■ The data
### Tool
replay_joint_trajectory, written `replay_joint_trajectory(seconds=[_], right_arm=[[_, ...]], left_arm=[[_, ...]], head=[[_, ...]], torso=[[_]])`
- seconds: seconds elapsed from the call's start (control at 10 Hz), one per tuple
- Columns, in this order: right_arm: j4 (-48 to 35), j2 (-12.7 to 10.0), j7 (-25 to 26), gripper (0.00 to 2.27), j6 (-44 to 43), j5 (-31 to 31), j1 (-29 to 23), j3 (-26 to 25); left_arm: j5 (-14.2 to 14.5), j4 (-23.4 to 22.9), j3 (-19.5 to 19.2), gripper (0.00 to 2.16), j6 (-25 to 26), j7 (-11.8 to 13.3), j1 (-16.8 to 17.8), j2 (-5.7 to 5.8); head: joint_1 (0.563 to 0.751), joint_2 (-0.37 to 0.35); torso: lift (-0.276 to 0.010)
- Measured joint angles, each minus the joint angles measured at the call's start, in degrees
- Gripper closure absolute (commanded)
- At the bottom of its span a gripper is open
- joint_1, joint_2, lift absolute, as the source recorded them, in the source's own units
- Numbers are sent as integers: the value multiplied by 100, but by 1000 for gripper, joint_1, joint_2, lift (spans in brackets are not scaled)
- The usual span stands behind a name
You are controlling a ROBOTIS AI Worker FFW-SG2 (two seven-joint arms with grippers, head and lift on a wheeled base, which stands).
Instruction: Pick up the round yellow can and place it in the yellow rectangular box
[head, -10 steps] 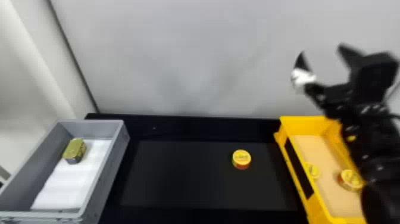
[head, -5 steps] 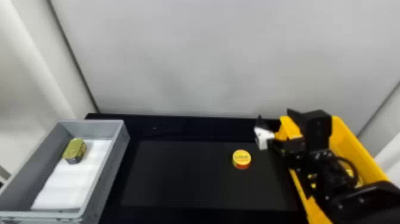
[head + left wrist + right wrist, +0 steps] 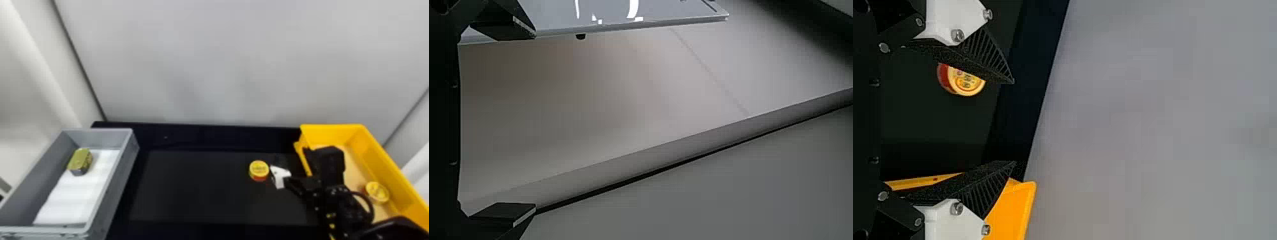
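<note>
The round yellow can with a red side stands on the black table. Just right of it in the head view is my right gripper, over the table between can and box. In the right wrist view my right gripper is open, nothing between its fingertips, and one finger partly covers the can lower down. The yellow rectangular box stands at the right, partly behind the right arm, and its corner appears beyond the other finger. In the left wrist view my left gripper is open and holds nothing.
A similar yellow can lies inside the yellow box. At the left stands a grey bin with a green-gold tin on white lining. A pale wall rises behind the black table.
From above the yellow box, my right gripper has come down and to the left, close beside the can on the table. The can has stayed in place.
</note>
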State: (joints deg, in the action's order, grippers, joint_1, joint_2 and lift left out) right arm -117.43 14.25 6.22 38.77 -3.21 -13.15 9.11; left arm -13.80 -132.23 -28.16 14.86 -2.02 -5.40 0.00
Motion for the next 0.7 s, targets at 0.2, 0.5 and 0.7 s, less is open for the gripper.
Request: replay_joint_trajectory(seconds=[0.2,0.5,0.7], right_arm=[[126,7,-7,283,-26,-111,-84,5],[300,8,-23,283,-32,-253,-197,12],[471,9,-131,280,46,-289,-213,-6]], left_arm=[[0,-4,-6,68,-2,0,-3,0],[0,-5,1,68,-9,0,-6,0],[4,-5,4,68,-9,0,-9,0]], head=[[692,14],[692,14],[692,14]], torso=[[-56],[-56],[-56]])
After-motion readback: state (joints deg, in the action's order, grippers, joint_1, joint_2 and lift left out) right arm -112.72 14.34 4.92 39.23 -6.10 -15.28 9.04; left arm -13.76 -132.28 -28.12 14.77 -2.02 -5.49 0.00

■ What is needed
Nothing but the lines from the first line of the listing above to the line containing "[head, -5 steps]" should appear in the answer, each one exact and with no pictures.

■ Solution to this problem
### Tool
replay_joint_trajectory, written `replay_joint_trajectory(seconds=[_], right_arm=[[_, ...]], left_arm=[[_, ...]], head=[[_, ...]], torso=[[_]])`
- seconds: seconds elapsed from the call's start (control at 10 Hz), one per tuple
- Columns, in this order: right_arm: j4 (-48 to 35), j2 (-12.7 to 10.0), j7 (-25 to 26), gripper (0.00 to 2.27), j6 (-44 to 43), j5 (-31 to 31), j1 (-29 to 23), j3 (-26 to 25); left_arm: j5 (-14.2 to 14.5), j4 (-23.4 to 22.9), j3 (-19.5 to 19.2), gripper (0.00 to 2.16), j6 (-25 to 26), j7 (-11.8 to 13.3), j1 (-16.8 to 17.8), j2 (-5.7 to 5.8); head: joint_1 (0.563 to 0.751), joint_2 (-0.37 to 0.35); torso: lift (-0.276 to 0.010)
- Measured joint angles, each minus the joint angles measured at the call's start, in degrees
- Gripper closure absolute (commanded)
- At the bottom of its span a gripper is open
- joint_1, joint_2, lift absolute, as the source recorded them, in the source's own units
- Numbers are sent as integers: the value multiplied by 100, but by 1000 for gripper, joint_1, joint_2, lift (spans in brackets are not scaled)
- The usual span stands behind a name
You are controlling a ROBOTIS AI Worker FFW-SG2 (two seven-joint arms with grippers, head and lift on a wheeled base, which stands).
Instruction: Pick up the round yellow can and place it in the yellow rectangular box
[head, -10 steps] 
[head, -5 steps] 

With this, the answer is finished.